Print the records below exactly, from the line containing "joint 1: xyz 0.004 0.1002" down to the line containing "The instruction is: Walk", both lines included, and omit every picture.

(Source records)
┄┄┄┄┄┄┄┄┄┄
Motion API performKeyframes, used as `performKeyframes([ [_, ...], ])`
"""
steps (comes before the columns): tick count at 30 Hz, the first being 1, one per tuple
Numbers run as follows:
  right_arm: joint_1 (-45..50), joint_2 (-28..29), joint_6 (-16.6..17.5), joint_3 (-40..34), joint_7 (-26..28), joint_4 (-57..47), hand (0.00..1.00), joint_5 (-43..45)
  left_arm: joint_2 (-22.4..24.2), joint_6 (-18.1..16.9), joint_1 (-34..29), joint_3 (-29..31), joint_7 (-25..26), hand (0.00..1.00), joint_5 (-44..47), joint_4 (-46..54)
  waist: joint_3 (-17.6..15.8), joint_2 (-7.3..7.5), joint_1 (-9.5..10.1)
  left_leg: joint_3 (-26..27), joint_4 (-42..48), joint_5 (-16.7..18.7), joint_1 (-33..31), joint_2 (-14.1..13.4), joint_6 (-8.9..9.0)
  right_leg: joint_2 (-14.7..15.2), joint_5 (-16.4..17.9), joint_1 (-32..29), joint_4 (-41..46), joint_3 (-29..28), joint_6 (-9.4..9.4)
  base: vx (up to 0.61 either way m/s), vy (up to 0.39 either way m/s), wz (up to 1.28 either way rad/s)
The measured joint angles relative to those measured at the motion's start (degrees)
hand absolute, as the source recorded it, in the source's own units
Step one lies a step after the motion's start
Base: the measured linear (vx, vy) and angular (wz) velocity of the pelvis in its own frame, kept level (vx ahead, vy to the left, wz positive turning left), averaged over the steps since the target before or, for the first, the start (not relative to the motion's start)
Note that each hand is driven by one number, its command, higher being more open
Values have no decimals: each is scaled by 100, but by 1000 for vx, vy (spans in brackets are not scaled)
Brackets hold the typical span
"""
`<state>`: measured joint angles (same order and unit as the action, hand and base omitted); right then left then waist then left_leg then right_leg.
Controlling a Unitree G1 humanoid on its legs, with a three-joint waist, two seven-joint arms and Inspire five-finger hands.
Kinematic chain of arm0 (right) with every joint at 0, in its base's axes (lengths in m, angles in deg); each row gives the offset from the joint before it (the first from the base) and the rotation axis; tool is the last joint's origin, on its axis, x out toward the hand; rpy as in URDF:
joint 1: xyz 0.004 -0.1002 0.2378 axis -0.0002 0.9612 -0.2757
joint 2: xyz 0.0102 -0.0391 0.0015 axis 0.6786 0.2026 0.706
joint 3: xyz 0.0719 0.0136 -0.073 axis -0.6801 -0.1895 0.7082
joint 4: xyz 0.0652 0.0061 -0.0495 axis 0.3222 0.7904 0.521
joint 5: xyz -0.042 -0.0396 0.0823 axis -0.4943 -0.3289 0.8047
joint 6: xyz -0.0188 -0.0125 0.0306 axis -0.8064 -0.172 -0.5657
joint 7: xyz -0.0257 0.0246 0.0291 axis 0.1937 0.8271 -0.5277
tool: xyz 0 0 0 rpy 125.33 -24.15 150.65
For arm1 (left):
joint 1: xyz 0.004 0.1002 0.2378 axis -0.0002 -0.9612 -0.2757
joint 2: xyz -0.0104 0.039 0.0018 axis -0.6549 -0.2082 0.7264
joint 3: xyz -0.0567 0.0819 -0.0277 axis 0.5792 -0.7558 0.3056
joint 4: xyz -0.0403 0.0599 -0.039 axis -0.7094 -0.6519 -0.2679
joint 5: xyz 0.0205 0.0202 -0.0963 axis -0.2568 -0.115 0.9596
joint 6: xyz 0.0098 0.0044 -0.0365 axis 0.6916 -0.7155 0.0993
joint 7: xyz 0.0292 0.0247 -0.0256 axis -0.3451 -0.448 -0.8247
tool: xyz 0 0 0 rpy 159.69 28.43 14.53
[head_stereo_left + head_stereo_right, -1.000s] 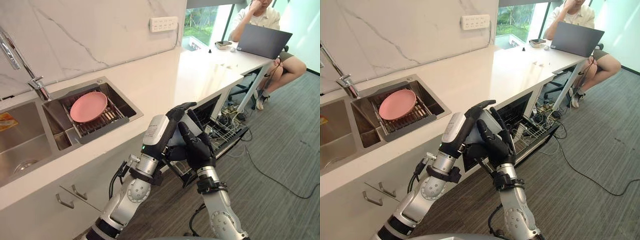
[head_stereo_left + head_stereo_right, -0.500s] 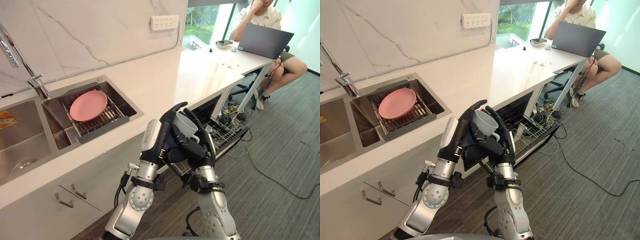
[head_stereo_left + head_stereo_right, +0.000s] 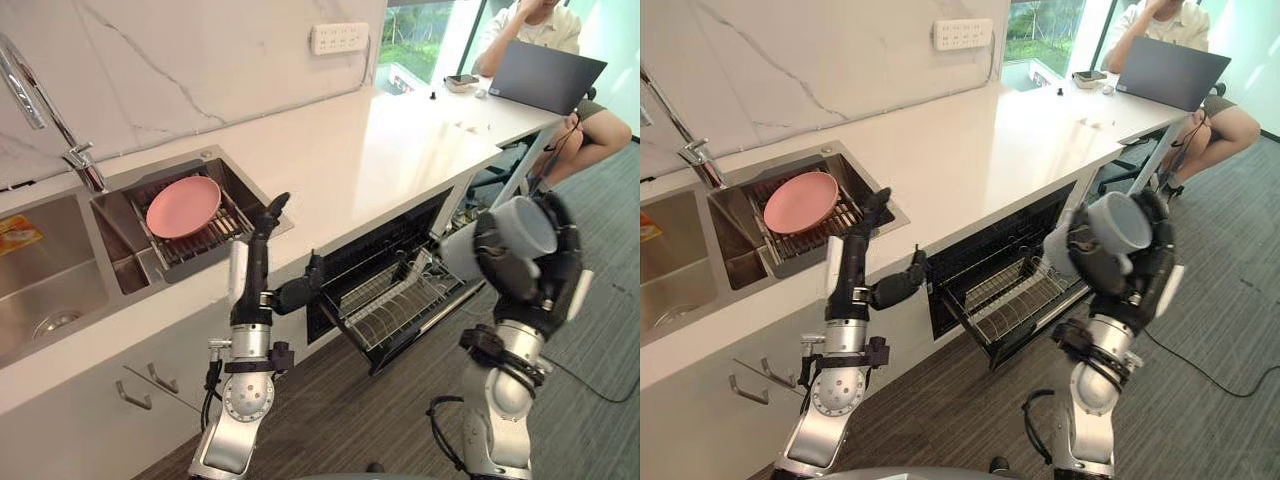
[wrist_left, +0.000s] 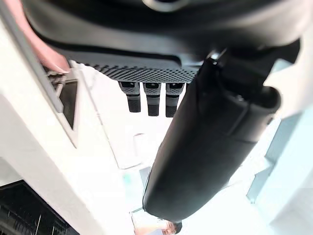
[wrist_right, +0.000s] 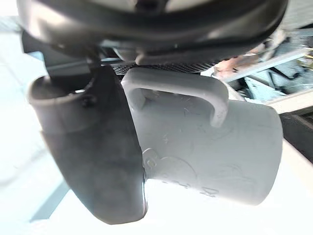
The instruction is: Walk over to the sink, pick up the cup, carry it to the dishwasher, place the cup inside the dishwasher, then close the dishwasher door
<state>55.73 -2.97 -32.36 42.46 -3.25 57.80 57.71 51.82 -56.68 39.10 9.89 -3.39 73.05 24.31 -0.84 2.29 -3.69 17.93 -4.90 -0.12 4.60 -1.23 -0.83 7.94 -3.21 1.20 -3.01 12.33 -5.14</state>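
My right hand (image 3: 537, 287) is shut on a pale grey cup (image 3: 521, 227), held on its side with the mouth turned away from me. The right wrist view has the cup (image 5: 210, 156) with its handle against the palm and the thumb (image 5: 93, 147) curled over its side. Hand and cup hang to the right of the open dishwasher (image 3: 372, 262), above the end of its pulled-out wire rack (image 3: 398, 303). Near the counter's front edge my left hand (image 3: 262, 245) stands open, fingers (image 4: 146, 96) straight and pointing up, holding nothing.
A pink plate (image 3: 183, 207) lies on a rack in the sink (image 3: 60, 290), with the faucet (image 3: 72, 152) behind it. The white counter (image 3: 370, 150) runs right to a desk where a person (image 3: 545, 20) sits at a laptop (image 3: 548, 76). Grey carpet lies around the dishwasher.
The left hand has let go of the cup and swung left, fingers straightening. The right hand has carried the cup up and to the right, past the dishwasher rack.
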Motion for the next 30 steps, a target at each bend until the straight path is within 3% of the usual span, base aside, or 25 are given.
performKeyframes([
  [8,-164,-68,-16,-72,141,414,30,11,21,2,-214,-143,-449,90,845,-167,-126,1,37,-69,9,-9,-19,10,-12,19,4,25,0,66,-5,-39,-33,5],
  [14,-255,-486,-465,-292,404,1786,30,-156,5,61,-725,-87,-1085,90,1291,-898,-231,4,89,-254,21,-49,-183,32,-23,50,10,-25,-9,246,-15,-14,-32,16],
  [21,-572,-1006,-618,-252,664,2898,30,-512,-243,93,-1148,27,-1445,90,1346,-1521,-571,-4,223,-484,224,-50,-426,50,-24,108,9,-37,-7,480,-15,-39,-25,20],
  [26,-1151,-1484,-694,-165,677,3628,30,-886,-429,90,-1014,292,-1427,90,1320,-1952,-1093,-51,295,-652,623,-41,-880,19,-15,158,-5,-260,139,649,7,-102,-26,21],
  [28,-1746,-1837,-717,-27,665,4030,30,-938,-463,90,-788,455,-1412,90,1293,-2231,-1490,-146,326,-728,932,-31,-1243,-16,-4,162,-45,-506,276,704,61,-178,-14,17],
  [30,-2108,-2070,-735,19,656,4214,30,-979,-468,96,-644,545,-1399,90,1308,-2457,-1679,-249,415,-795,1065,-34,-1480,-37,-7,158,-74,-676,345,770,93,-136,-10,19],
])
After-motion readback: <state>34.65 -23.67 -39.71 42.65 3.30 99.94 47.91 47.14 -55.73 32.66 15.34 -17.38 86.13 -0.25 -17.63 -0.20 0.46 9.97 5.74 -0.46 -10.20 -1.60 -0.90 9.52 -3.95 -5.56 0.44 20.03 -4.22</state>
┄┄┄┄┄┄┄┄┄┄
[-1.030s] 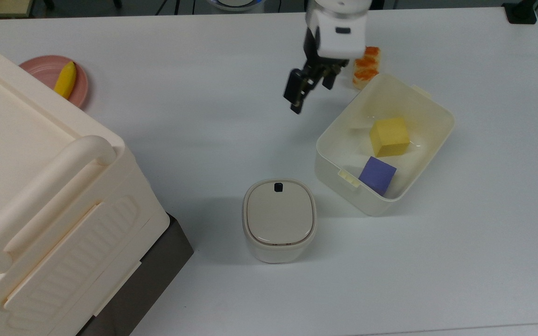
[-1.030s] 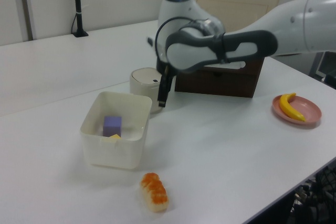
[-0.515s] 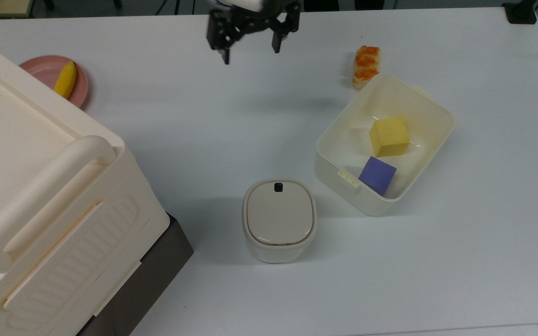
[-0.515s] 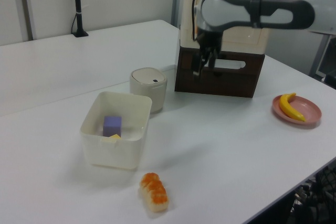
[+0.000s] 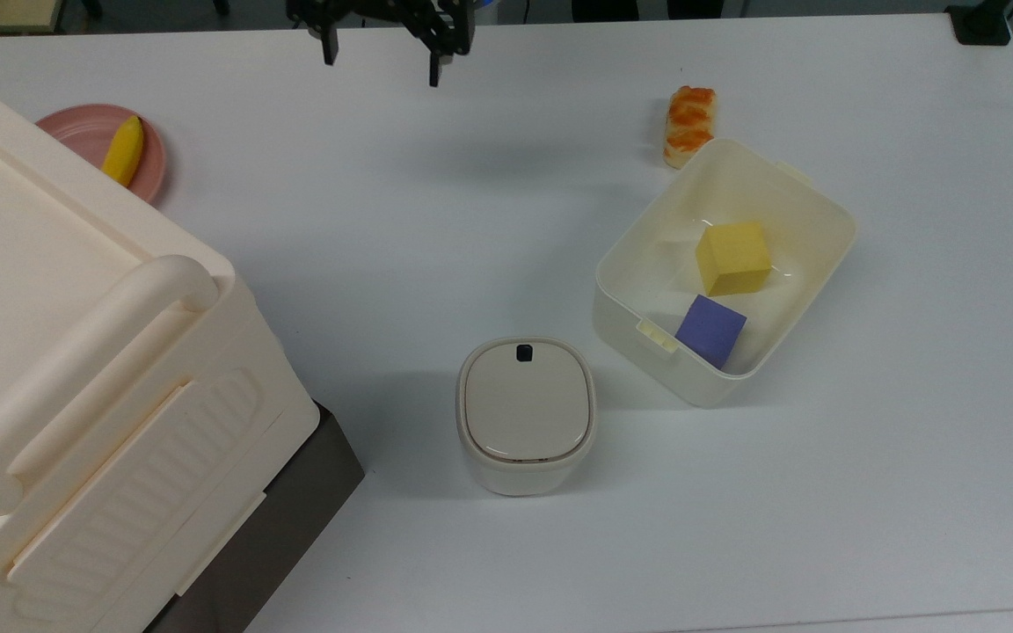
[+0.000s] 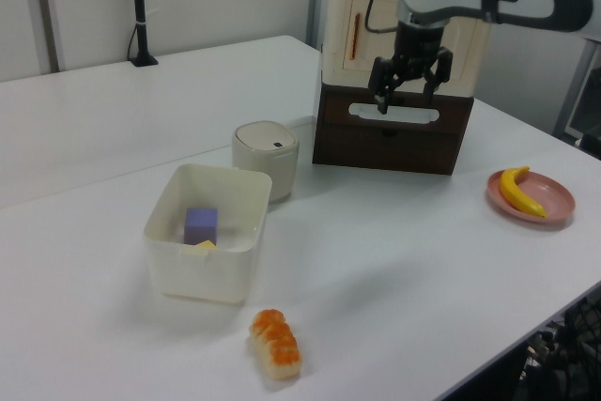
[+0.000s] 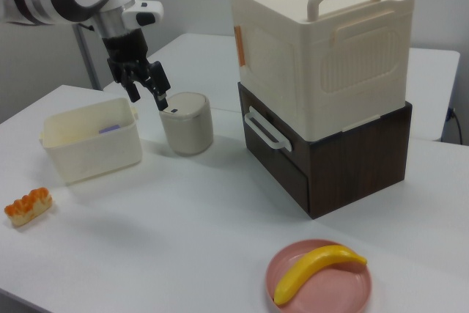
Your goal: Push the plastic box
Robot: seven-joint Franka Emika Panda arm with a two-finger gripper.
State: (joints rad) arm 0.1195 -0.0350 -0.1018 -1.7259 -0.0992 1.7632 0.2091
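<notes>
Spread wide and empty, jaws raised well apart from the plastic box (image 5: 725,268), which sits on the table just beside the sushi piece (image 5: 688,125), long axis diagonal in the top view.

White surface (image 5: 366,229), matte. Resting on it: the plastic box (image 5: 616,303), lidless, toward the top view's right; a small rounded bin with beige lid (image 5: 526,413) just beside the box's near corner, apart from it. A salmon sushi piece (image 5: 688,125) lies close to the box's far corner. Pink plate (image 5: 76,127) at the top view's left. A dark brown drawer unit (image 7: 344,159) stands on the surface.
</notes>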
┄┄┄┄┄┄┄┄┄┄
### Expected answer
joint 1: xyz 0.004 0.1002 0.2378 axis -0.0002 -0.9612 -0.2757
joint 2: xyz -0.0104 0.039 0.0018 axis -0.6549 -0.2082 0.7264
joint 3: xyz -0.0567 0.0819 -0.0277 axis 0.5792 -0.7558 0.3056
joint 4: xyz -0.0403 0.0599 -0.039 axis -0.7094 -0.6519 -0.2679
joint 5: xyz 0.0205 0.0202 -0.0963 axis -0.2568 -0.115 0.9596
joint 6: xyz 0.0098 0.0044 -0.0365 axis 0.6916 -0.7155 0.0993
joint 7: xyz 0.0292 0.0247 -0.0256 axis -0.3451 -0.448 -0.8247
tool: xyz 0 0 0 rpy 159.69 28.43 14.53
[head_stereo_left + head_stereo_right, -1.000s] 
[head_stereo_left + head_stereo_right, -0.500s] 
[head_stereo_left + head_stereo_right, +0.000s] 
[wrist_left, +0.000s] 
[wrist_right, +0.000s] 
The instruction is: Walk over to the sink, pick up the cup, carry it to the dishwasher, place the cup inside the dishwasher, then close the dishwasher door

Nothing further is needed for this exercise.